Hong Kong: Fears about the economic fallout from the new coronavirus weighed on Asian markets Monday as the death toll in China from the epidemic rose and infections topped 70,500.

After Wall Street’s muddled performance on Friday and US markets closed Monday for a holiday, traders turned their attention to grim economic news in the region.

Japan’s economy suffered its worst quarterly contraction in more than five years, while Singapore cut its growth forecast for this year as the virus batters the city-state’s tourism and trade.

That comes after Europe’s largest economy Germany on Friday reported zero growth in the last quarter of 2019.

While investors are comforted by a slowdown in new infections outside hardest-hit Hubei province in recent days, they might be less sanguine if China’s economy takes a worse-than-expected hit, said Stephen Innes of AxiCorp.

“If it comes out bad enough for confidence to plummet, investors could quickly find themselves up the creek… without a paddle,” Innes said in a commentary.

“Financial markets are not known for their rational thinking lately and given the 500 million or so mainlanders affected by the (COVID-19) quarantine… it’s also not hard to come up with more downside risks than upside ones right now.”

A spokesman for China’s national health authority said the slowdown was a sign the outbreak was being controlled.

However, World Health Organization chief Tedros Adhanom Ghebreyesus has warned it is “impossible to predict which direction this epidemic will take”.

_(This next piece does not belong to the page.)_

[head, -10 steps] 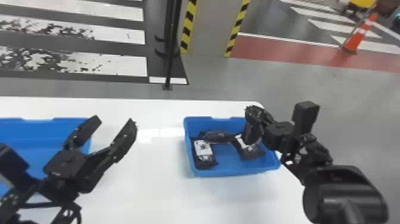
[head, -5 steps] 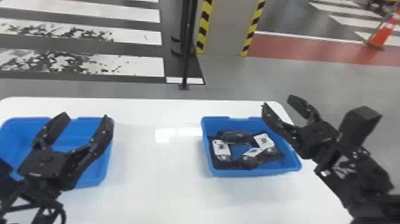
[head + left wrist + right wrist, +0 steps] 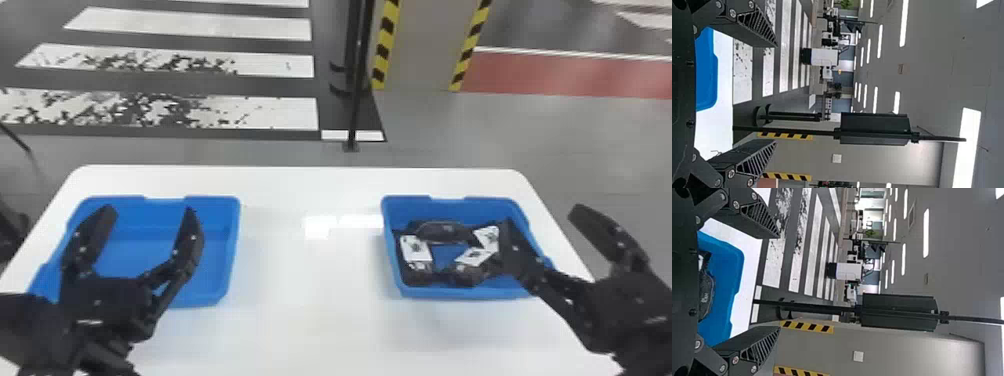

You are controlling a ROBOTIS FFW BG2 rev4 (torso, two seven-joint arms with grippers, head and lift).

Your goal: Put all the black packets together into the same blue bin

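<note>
In the head view my left gripper (image 3: pixel 147 212) stands open over the left blue bin (image 3: pixel 231 250), whose visible floor is bare. My right gripper (image 3: pixel 542 215) is open at the right edge of the right blue bin (image 3: pixel 392 262), one finger over that bin. Several black packets lie in the right bin: one (image 3: pixel 445 231) along the back, one with a white label (image 3: pixel 416 255) at the left, others at the front and right. The left wrist view has my left gripper (image 3: pixel 777 94) with nothing between its fingers. In the right wrist view my right gripper (image 3: pixel 779 282) is likewise empty, a black packet (image 3: pixel 706 294) beyond its base.
Both bins stand on a white table (image 3: pixel 305 300), with a wide gap between them. Behind the table a thin black pole (image 3: pixel 356 100) rises from the floor near a pillar with yellow and black stripes (image 3: pixel 384 47).
My right gripper has come up out of the right bin, opened and moved right; a packet it covered now lies there. The head view has shifted, and the left gripper is still open.
</note>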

Tokyo’s benchmark Nikkei 225 index was down 0.6 percent after the economy shrank 1.6 percent in the three months to December from the previous quarter, even before the novel coronavirus outbreak in China hit Japan, official data showed.

“Concern over the virus is only intensifying and the mood of self-restraint is going to spread more broadly. I’m becoming downbeat on Japan’s economy,” Takashi Shiono, an economist at Credit Suisse Group, told Bloomberg News.

After dipping at the open, Hong Kong was up 0.7 percent. Mainland China’s benchmark Shanghai Composite Index was 1.1 percent higher.

Elsewhere, Sydney fell 0.1 percent, Taipei shed 0.51 percent and Seoul was flat.

China has been praised by the WHO for its transparent handling of the outbreak.

There is still scepticism among the global public, with suggestions that Beijing may be hiding the true extent of the virus the way it did during the 2002-2003 SARS epidemic.

But investors have been betting that central bank action — particularly in China — will counter the economic impact of the virus and have positive knock-on effects for emerging markets.

“If the Chinese economy does recover and you’ve added all this fiscal and monetary stimulus into it as well, the situation could be that you have much stronger emerging markets into the second half” of the year, Sunny Bangia, a fund manager at Antipodes Partners, told Bloomberg TV in Sydney.

“A lot depends on how this virus gets contained and if it can morph into something more minor.” China is the world’s biggest importer and consumer of oil, and crude prices have been particularly sensitive to the epidemic.

Global oil demand will suffer its first quarterly drop in a decade as the virus lashes China’s economy and its impact ripples throughout the world, the International Energy Agency warned last week.

The main contracts have reacted mildly to the news. Brent Crude slipped 0.2 percent and West Texas Intermediate was flat.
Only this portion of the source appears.